This repo contains some small codes I've written (and continuing to write) while studying quantitative finance. They are written in python3 (hence the repo title). They do not contain any ground-breaking methods or techniques by any sense of the word, more of an opportunity for me to try out the theoretical stuff I'm learning while reading Wilmott's Quantitative Finance.
So far, the repo contains the following:
- imp_vol is a self-contained code that scrapes eurex.com for options data for a chosen product and calculates the volatility implied by the Black-Scholes model. The code uses the ubiquitous Netwon-Raphson method for iteration. In the end, it produces some cute plots showing the dependence of the implied volatility on the strike and expiry.

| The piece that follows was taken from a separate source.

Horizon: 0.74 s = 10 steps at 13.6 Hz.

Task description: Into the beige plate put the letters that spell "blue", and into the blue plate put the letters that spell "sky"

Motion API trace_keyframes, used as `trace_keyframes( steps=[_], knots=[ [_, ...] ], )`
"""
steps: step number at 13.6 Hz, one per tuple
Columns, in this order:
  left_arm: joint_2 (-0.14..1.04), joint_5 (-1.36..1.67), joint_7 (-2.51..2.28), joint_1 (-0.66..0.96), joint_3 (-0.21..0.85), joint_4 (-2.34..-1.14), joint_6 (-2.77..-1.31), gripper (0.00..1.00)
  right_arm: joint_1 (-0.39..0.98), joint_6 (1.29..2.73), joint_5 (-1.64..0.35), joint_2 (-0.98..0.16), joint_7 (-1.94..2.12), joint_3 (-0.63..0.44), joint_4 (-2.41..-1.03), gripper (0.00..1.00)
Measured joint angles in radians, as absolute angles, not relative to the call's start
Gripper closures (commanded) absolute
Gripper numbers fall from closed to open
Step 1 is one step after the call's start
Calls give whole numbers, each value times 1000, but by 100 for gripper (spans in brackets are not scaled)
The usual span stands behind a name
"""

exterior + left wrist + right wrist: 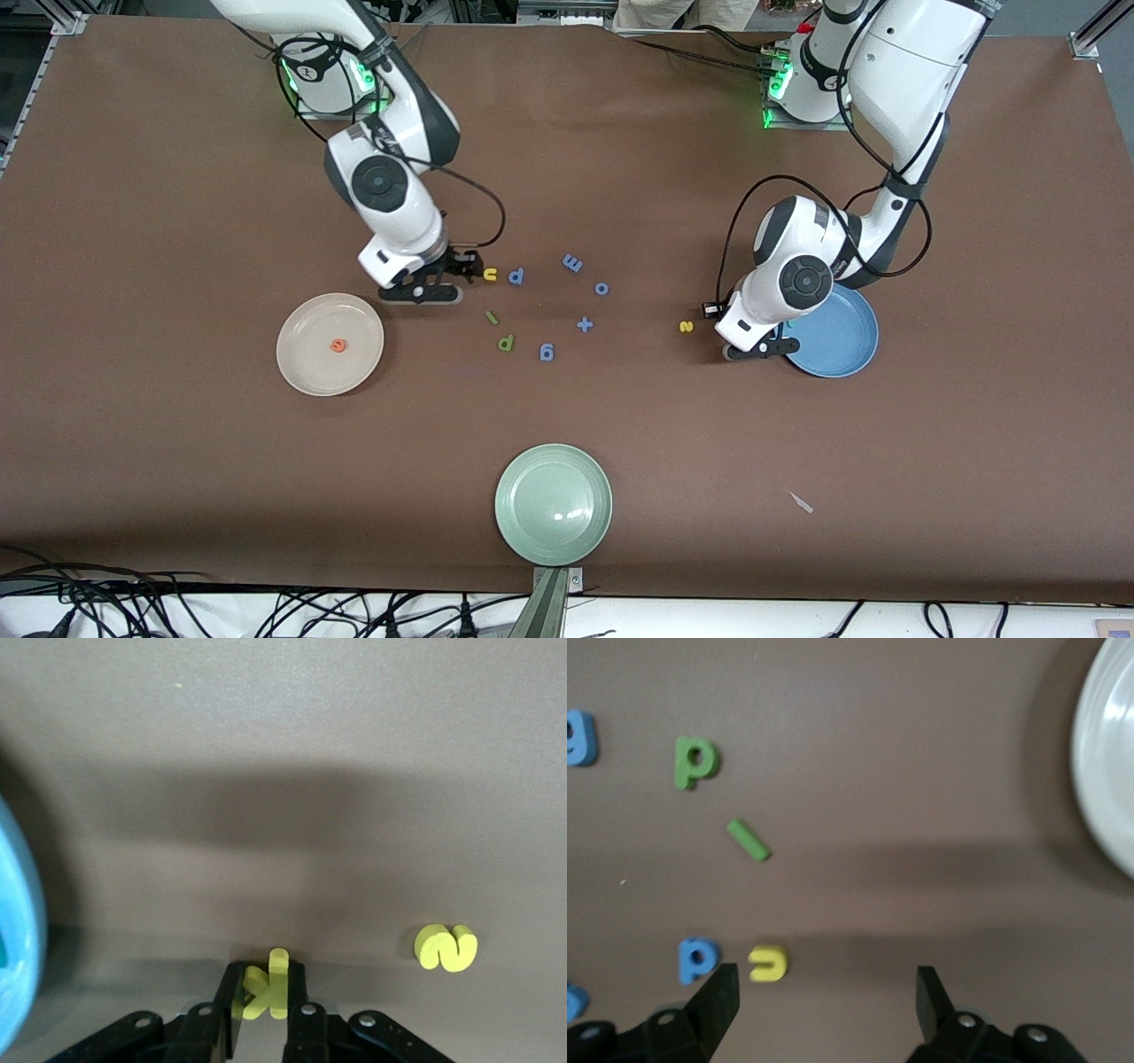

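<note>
Yellow foam "k" sits pinched upright between the left gripper fingers, down at the brown table beside the round mid-blue plate; the yellow foam "s" lies near that gripper, toward the table's middle. Right gripper hangs low with jaws spread wide, the yellow foam "u" just beside one fingertip. Past it lie the thin green bar "l" and the olive-green looped "b". The orange foam "e" rests in the round cream-beige plate.

Brown table: three plates, scattered foam letters.
</note>
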<state>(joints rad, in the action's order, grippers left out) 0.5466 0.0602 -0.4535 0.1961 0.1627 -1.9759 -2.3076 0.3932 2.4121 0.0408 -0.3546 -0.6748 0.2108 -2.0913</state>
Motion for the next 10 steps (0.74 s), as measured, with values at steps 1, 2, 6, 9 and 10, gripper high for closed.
trace_keyframes(
  steps=[1, 2, 6, 9, 10],
  knots=[
    [536, 57, -453, 192, 159, -1958, -2254, 92, 394, 2439, 41, -355, -716, 231, -2114, 11],
    [523, 42, -451, 188, 156, -1928, -2182, 92, 395, 2477, 41, -356, -750, 246, -2143, 11],
    [488, -122, -437, 163, 150, -1797, -1931, 90, 455, 2612, 48, -364, -845, 268, -2242, 11],
    [496, -155, -347, 115, 146, -1796, -1909, 1, 464, 2639, 68, -379, -854, 262, -2247, 11],
    [499, -155, -320, 98, 145, -1800, -1908, 0, 462, 2648, 93, -386, -854, 251, -2247, 11]
  ],
)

- hist_vol imports historical stock data of four assets for the given time period from Yahoo! Finance and compares different methods to estimate actual historical (realised) volatility. First, a time-dependent volatility is assumed and realised volatility is estimated for a period of 1 year using close-to-close, Parkinson (1980), Garman-Klass (1980) and Rogers-Satchell (1991) estimators, then compared in a plot. In the second part, volatility is assumed to be constant and realised volatility is estimated by adopting a moving-window and an exponentially weighted moving average estimators. The results are compared in a plot.
- which_vol is a simple code that applies a discrete Delta hedging strategy based on a given volatility. It simulates the asset movement many times and gives the mean Profit & Loss and standard deviation. It also shows a plot for the time series of P&L for a few of these simulations. The original aim of this code was to check various scenarios (and plots) in Ahmad, R. and Willmott, P. (2005) "Which Free Lunch Would You Like Today Sir? Delta-Hedging, Volatility Arbitrage and Optimal Portfolios." Willmott Magazine, 2005, 64-79. However, it now also takes transaction costs into account when re-hedging.